Jaxhog · 25/06/2024 17:16

While they are entitled to park wherever, it's only sensible to park in such a way as not to cause difficulties for other people. Several things strike me -

Your disabled resident needs a marked parking bay. This will mean your new neighbours allowing access to it i.e. not blocking it. It would have worth telling them about your disabled neighbour when they first moved in, but it's probably too late now.

If they continue to park in a way that prevents you moving your car without the risk of injuring their car, call them to move their car or call the police if they refuse. Every. Single.

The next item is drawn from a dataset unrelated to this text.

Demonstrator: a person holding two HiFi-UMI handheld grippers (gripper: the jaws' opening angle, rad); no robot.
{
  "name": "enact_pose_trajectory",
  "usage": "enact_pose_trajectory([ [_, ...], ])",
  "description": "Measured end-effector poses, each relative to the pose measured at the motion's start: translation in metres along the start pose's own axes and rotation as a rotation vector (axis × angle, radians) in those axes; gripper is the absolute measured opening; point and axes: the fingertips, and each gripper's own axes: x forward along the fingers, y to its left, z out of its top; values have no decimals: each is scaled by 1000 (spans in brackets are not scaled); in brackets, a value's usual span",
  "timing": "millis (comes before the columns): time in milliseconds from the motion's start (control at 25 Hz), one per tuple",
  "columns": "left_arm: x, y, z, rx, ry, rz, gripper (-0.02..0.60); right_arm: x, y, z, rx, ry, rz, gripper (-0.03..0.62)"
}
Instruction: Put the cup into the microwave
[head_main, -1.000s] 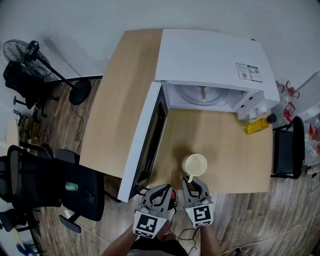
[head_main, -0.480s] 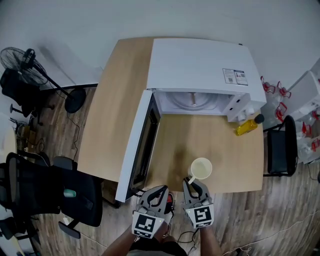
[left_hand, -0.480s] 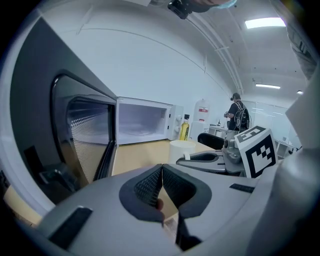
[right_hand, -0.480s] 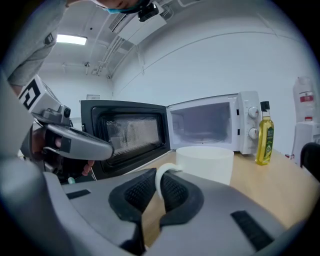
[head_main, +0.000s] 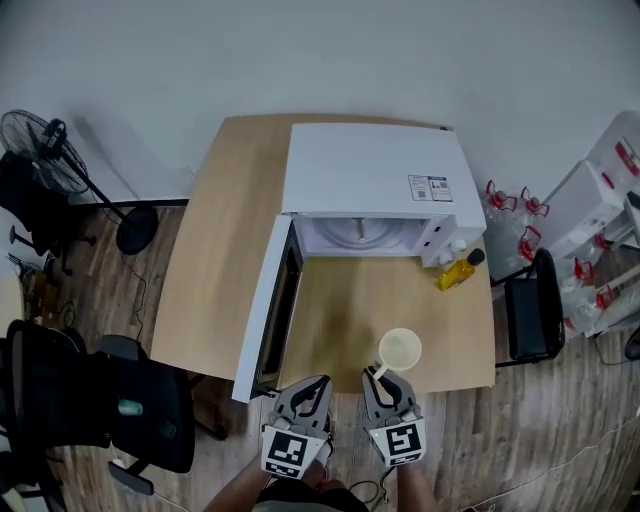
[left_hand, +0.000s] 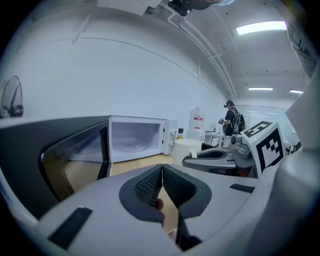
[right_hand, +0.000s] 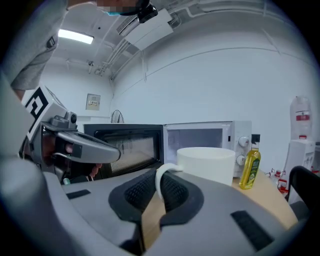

Time.

I think it unlikely that your council will paint allocated spaces, although they might paint double yellows maybe.

If you think they are abusing their entitlement to a council house, then you should report it. Keep a record of when they are there, and when they are not.

Good Luck!

IndigoHexagon · 25/06/2024 17:23

Gosh - I hadn’t even thought about the possible housing fraud being the bigger issue. I’ve got an email for housing off the council website that I’ll contact once the kids have been fed.

I think the parking opposite a junction / road thing is more Highway Code than anything else.

It’s been suggested the whole cul de sac gets yellow lines (with disabled bay in that corner) and we all park in the car park but we’d definitely need bays painted in that case - we recently had to all use the car park while some work was done that meant digging up the street and the parking was somewhat creative!

OP posts:
Greenflamesburn · 25/06/2024 17:28

Is this a Local authority/Council House?
No they don't give them out for weekend use only. They are to be lived in full time. Let LA know if this is the case, they will take action to move in people that need it.

Londonrach1 · 25/06/2024 17:31

Forget the parking..the fact they two houses needs reporting..they shouldn't get a council property if they already got a house. You sure you know the full story

mewkins · 25/06/2024 17:44

I would report them for being abusive and aggressive and making threats. That's not OK and I wouldn't wait for it to get worse before reporting.